WE have to face facts. Women are not very good at being women.
They can’t say they haven’t been given a fair crack of the whip. Despite having many thousands of years to improve their performances, they still lag behind men in many athletic events.
Fortunately, there are now dedicated men who are committed to showing women how it’s done.
Take swimming. Many women believe that they are quite good at swimming. They can often be seen ploughing up and down their lanes at what looks like a decent speed. However, this is not good enough.
Lia (formerly Will) Thomas has become a woman to show women just how useless they are. Will, I mean Lia, is literally streets (lanes?) ahead of every other woman in his races. Maybe women can take a leaf out of Lia’s book and try just a little bit harder in the pool.
What about cycling? Women can often be seen riding bikes quite well, but it has taken a man, Rhys McKinnon, a new member of the sisterhood, to show them how it’s really done.
Rhys changed his name to Rachel and trounced some not very good women cyclists to gain first place at the UCI Women’s Masters Track World Championship in the 35-45 age group. Well done, Rhys!
Sadly, some men who do their best to improve the standard of women’s sport are not very good at being women. A New Zealand man called Gavin Hubbard changed his name to Laurel and tried to show women how to lift heavy objects in the Olympics.
He was clearly unaware that for a long time women had been lugging around heavy children, washing baskets and crates of beer for their husbands. Laurel was left red in the face when his weightlifting demonstration flopped and he was beaten by the women.
The Labour Party is fully behind the idea of helping women by allowing men to become women to improve them. To that end it has embarked on a ‘Let Men Show Women How It’s Done’ project. Unfortunately, the initiative has stalled as Labour is unsure what a woman is.

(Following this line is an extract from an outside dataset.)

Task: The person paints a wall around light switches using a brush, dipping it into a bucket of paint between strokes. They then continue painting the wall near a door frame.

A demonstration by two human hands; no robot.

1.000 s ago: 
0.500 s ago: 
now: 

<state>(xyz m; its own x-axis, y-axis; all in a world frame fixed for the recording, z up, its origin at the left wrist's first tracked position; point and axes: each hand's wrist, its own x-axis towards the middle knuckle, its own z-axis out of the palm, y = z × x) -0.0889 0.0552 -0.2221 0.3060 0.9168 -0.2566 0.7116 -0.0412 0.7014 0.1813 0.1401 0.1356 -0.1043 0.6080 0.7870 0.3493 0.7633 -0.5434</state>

Anneliese Dodds, the party’s Shadow Secretary of State for Women, is particularly confused. She claims there are ‘different definitions legally around what a woman actually is’, listing ‘the biological definition, legal definition’ and ‘all kinds of things’.
Dodds believes it depends on ‘what the context is’. It is not clear if she knows whether she is a woman.
When her Labour colleague Yvette Cooper was asked to define a woman, she also struggled and couldn’t work out why anyone would be bothered to ask: ‘As you can see, I’m avoiding going down rabbit holes because I just think this is pointless.’
Pointless to Yvette, perhaps, but no help to the thousands of girls who are waiting for advice from the Labour Party about their future sexual identities.
A Labour spokesman confirmed that its all-women shortlists for parliamentary candidates are now open to men and ‘all kinds’ of primates. The only stipulation was that they could fulfil the traditional roles of an MP, such as grunting during Prime Minister’s Questions and stumbling through the Lobby.
We can only hope that women sort themselves out before more gallant men are required to subject themselves to women chattering about period pains, cake recipes and soft furnishings in ladies’ changing rooms.
Women, get a grip and pull your stockings up!